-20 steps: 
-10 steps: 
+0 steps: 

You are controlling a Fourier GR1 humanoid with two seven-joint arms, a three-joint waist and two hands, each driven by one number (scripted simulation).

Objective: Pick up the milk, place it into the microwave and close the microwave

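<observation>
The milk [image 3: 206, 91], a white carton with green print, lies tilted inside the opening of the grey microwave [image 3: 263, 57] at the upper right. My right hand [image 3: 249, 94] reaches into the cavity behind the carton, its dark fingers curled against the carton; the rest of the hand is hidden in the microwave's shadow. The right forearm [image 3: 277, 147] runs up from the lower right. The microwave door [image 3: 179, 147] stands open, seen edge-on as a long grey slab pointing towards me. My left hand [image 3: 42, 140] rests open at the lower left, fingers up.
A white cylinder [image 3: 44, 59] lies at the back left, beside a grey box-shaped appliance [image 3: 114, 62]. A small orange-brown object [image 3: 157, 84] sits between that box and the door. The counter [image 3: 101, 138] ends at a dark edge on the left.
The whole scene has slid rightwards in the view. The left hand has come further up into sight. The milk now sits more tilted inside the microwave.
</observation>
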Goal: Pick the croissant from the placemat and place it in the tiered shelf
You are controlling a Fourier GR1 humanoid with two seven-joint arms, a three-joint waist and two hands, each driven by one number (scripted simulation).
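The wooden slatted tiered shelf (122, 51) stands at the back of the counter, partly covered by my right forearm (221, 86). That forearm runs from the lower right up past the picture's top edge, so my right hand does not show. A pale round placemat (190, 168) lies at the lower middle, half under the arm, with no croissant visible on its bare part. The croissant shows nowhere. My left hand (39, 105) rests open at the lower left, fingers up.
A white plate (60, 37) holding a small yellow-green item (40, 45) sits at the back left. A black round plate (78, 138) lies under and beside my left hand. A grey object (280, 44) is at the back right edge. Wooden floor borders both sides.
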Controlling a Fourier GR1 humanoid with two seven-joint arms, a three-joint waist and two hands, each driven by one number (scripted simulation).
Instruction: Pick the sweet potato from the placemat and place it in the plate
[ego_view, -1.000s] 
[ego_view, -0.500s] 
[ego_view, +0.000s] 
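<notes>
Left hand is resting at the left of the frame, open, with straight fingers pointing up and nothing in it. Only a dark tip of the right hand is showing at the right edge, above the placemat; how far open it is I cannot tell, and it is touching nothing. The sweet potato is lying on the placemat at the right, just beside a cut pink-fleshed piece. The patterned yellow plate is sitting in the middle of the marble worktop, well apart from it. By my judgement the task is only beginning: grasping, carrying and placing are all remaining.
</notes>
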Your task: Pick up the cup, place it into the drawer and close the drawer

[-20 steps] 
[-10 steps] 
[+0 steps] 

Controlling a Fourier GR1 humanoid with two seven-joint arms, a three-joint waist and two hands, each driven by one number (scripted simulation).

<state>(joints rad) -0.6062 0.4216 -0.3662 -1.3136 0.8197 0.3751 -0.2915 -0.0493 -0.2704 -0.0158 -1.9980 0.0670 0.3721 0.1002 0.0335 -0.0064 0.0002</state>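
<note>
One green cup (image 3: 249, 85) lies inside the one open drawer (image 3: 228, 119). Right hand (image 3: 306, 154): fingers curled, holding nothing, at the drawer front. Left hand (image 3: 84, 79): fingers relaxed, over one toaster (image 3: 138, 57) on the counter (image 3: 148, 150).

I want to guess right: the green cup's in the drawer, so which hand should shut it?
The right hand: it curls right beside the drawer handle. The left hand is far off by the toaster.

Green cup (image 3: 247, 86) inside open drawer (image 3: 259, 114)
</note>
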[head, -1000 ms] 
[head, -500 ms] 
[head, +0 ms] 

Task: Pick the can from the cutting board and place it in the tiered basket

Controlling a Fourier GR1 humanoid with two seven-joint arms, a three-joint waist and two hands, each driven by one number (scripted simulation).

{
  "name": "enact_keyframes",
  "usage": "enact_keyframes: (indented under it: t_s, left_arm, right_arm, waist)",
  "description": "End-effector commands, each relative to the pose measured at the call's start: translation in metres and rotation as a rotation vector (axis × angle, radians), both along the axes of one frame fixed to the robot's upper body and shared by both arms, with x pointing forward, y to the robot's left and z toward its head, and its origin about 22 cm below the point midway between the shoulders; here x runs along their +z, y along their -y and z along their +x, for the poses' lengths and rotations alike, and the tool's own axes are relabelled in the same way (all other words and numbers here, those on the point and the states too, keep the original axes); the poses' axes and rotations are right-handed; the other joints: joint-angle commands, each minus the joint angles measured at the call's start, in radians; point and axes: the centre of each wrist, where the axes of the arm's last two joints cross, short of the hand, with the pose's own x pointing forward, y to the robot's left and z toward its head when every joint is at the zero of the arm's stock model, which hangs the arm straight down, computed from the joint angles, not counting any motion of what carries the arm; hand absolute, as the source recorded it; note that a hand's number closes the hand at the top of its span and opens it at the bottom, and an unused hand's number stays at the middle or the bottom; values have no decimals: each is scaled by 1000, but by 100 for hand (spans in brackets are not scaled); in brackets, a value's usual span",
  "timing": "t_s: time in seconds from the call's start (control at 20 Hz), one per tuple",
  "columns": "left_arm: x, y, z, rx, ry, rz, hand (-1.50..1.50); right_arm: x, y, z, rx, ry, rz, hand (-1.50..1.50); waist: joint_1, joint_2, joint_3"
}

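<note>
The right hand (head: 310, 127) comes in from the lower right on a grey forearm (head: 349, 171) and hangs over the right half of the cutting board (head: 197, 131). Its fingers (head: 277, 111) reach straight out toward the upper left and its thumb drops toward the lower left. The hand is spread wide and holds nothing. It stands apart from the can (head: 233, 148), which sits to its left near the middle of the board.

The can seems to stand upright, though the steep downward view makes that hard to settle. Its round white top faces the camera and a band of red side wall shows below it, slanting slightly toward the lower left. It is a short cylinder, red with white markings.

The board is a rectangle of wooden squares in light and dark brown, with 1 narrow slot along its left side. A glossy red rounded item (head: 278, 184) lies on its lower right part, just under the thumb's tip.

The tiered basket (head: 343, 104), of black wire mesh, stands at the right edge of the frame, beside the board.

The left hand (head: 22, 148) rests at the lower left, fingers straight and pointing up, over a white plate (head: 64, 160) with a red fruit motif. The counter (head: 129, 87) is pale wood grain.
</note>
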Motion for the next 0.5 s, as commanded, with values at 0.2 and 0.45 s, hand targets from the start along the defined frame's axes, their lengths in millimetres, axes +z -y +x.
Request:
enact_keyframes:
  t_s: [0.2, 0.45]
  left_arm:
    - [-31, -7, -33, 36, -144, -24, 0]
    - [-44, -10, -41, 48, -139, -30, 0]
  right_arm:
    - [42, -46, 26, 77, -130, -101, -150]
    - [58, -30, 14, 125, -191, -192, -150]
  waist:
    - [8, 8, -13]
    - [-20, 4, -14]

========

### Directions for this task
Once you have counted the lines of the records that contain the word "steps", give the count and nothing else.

### Response
6